Data block -
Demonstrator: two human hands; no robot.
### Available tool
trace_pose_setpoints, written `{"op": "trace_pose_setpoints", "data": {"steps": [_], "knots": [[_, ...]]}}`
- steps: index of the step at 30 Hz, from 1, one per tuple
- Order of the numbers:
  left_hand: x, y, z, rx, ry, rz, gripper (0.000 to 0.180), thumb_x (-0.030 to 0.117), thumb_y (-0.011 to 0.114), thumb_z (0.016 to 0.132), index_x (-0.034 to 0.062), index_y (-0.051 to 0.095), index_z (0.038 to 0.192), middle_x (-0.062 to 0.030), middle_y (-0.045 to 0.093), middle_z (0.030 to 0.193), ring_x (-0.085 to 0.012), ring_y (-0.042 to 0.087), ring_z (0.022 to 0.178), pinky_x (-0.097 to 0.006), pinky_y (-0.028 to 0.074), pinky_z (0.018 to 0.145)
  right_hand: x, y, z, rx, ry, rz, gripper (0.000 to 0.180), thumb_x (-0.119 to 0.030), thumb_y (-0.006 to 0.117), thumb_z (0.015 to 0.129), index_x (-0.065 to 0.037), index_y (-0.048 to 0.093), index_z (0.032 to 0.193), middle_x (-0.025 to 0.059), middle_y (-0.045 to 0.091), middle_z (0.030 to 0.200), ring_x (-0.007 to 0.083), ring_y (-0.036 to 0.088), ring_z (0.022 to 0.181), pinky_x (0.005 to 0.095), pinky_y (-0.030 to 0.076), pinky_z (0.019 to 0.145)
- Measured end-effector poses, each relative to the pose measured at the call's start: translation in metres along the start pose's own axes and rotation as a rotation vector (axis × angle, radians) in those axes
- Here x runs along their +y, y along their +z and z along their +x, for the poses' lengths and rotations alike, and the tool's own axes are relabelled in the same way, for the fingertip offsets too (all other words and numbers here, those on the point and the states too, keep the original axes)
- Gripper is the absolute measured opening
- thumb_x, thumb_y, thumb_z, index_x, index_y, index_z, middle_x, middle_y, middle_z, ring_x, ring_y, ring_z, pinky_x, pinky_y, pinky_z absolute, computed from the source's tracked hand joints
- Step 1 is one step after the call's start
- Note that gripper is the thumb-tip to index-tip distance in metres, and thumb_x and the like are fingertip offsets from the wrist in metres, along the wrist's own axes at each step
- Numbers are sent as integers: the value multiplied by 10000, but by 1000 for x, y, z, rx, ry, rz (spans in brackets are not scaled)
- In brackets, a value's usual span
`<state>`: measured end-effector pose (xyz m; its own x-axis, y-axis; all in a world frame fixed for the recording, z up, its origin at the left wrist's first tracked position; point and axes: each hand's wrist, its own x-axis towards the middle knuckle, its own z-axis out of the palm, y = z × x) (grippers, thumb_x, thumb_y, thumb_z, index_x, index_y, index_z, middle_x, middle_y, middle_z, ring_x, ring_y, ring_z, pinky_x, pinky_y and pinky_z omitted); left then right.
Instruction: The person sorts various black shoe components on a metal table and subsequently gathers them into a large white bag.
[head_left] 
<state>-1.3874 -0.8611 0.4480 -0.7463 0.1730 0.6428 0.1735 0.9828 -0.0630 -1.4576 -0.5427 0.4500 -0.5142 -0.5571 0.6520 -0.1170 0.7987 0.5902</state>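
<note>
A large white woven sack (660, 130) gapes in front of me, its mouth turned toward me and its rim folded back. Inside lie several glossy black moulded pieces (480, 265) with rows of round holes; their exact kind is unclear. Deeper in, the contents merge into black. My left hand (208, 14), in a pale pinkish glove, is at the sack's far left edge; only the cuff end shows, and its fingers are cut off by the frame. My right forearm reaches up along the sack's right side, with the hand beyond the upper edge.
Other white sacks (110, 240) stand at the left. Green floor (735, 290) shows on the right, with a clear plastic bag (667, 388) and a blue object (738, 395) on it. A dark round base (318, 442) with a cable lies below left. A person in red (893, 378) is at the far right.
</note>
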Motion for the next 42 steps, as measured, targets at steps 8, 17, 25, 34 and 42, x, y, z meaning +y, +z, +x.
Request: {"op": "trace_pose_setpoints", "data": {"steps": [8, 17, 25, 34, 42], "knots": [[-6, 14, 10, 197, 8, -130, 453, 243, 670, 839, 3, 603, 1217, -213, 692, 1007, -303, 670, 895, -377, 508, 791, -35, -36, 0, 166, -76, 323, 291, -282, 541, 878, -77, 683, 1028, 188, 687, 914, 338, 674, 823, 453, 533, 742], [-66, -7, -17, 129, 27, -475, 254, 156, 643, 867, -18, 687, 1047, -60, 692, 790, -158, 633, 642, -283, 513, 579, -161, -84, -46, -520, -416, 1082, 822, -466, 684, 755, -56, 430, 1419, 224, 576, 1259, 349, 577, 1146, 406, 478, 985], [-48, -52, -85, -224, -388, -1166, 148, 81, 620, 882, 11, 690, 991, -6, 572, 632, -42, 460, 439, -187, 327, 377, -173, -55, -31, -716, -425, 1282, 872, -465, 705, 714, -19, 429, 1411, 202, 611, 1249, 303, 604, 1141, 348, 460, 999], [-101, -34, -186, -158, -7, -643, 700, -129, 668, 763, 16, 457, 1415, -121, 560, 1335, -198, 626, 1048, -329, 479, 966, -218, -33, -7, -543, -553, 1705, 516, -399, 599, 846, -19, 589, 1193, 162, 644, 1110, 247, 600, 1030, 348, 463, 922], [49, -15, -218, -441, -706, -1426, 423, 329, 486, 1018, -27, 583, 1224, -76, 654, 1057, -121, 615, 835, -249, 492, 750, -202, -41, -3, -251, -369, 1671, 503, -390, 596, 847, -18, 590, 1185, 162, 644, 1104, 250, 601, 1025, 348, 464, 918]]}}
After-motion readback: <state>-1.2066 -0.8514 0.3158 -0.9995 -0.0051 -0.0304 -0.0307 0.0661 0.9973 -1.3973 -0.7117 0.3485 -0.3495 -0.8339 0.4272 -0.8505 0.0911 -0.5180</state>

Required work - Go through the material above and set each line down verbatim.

Completed task -
Demonstrator: two human hands; no robot.
### Available tool
trace_pose_setpoints, written `{"op": "trace_pose_setpoints", "data": {"steps": [_], "knots": [[_, ...]]}}`
- steps: index of the step at 30 Hz, from 1, one per tuple
- Order of the numbers:
  left_hand: x, y, z, rx, ry, rz, gripper (0.000 to 0.180), thumb_x (-0.030 to 0.117), thumb_y (-0.011 to 0.114), thumb_z (0.016 to 0.132), index_x (-0.034 to 0.062), index_y (-0.051 to 0.095), index_z (0.038 to 0.192), middle_x (-0.062 to 0.030), middle_y (-0.045 to 0.093), middle_z (0.030 to 0.193), ring_x (-0.085 to 0.012), ring_y (-0.042 to 0.087), ring_z (0.022 to 0.178), pinky_x (-0.097 to 0.006), pinky_y (-0.028 to 0.074), pinky_z (0.018 to 0.145)
  right_hand: x, y, z, rx, ry, rz, gripper (0.000 to 0.180), thumb_x (-0.119 to 0.030), thumb_y (-0.006 to 0.117), thumb_z (0.015 to 0.129), index_x (-0.065 to 0.037), index_y (-0.048 to 0.093), index_z (0.032 to 0.193), middle_x (-0.025 to 0.059), middle_y (-0.045 to 0.091), middle_z (0.030 to 0.200), ring_x (-0.007 to 0.083), ring_y (-0.036 to 0.088), ring_z (0.022 to 0.181), pinky_x (0.005 to 0.095), pinky_y (-0.030 to 0.076), pinky_z (0.019 to 0.145)
- Measured end-effector poses, each relative to the pose measured at the call's start: translation in metres along the start pose's own axes and rotation as a rotation vector (axis × angle, radians) in those axes
- Here x runs along their +y, y along their +z and z along their +x, for the poses' lengths and rotations alike, and the tool's own axes are relabelled in the same way, for the fingertip offsets too (all other words and numbers here, those on the point and the states too, keep the original axes)
- Gripper is the absolute measured opening
- thumb_x, thumb_y, thumb_z, index_x, index_y, index_z, middle_x, middle_y, middle_z, ring_x, ring_y, ring_z, pinky_x, pinky_y, pinky_z absolute, computed from the source's tracked hand joints
- Step 1 is one step after the call's start
- Note that gripper is the thumb-tip to index-tip distance in metres, and thumb_x and the like are fingertip offsets from the wrist in metres, along the wrist's own axes at each step
- Numbers are sent as integers: the value multiplied by 10000, but by 1000 for x, y, z, rx, ry, rz (spans in brackets are not scaled)
- In brackets, a value's usual span
`<state>`: measured end-effector pose (xyz m; its own x-axis, y-axis; all in a world frame fixed for the recording, z up, its origin at the left wrist's first tracked position; point and axes: each hand's wrist, its own x-axis towards the middle knuckle, its own z-axis out of the palm, y = z × x) (grippers, thumb_x, thumb_y, thumb_z, index_x, index_y, index_z, middle_x, middle_y, middle_z, ring_x, ring_y, ring_z, pinky_x, pinky_y and pinky_z omitted); left then right.
Instruction: The person sorts various black shoe components on a metal table and subsequently gathers them into a large white bag.
[head_left] 
<state>-1.3874 -0.8611 0.4480 -0.7463 0.1730 0.6428 0.1735 0.9828 -0.0630 -1.4576 -0.5427 0.4500 -0.5142 -0.5571 0.6520 -0.1170 0.7987 0.5902</state>
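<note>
A large white woven sack (660, 130) gapes in front of me, its mouth turned toward me and its rim folded back. Inside lie several glossy black moulded pieces (480, 265) with rows of round holes; their exact kind is unclear. Deeper in, the contents merge into black. My left hand (208, 14), in a pale pinkish glove, is at the sack's far left edge; only the cuff end shows, and its fingers are cut off by the frame. My right forearm reaches up along the sack's right side, with the hand beyond the upper edge.
Other white sacks (110, 240) stand at the left. Green floor (735, 290) shows on the right, with a clear plastic bag (667, 388) and a blue object (738, 395) on it. A dark round base (318, 442) with a cable lies below left. A person in red (893, 378) is at the far right.
</note>
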Motion for the next 42 steps, as measured, targets at steps 8, 17, 25, 34 and 42, x, y, z meaning +y, +z, +x.
Request: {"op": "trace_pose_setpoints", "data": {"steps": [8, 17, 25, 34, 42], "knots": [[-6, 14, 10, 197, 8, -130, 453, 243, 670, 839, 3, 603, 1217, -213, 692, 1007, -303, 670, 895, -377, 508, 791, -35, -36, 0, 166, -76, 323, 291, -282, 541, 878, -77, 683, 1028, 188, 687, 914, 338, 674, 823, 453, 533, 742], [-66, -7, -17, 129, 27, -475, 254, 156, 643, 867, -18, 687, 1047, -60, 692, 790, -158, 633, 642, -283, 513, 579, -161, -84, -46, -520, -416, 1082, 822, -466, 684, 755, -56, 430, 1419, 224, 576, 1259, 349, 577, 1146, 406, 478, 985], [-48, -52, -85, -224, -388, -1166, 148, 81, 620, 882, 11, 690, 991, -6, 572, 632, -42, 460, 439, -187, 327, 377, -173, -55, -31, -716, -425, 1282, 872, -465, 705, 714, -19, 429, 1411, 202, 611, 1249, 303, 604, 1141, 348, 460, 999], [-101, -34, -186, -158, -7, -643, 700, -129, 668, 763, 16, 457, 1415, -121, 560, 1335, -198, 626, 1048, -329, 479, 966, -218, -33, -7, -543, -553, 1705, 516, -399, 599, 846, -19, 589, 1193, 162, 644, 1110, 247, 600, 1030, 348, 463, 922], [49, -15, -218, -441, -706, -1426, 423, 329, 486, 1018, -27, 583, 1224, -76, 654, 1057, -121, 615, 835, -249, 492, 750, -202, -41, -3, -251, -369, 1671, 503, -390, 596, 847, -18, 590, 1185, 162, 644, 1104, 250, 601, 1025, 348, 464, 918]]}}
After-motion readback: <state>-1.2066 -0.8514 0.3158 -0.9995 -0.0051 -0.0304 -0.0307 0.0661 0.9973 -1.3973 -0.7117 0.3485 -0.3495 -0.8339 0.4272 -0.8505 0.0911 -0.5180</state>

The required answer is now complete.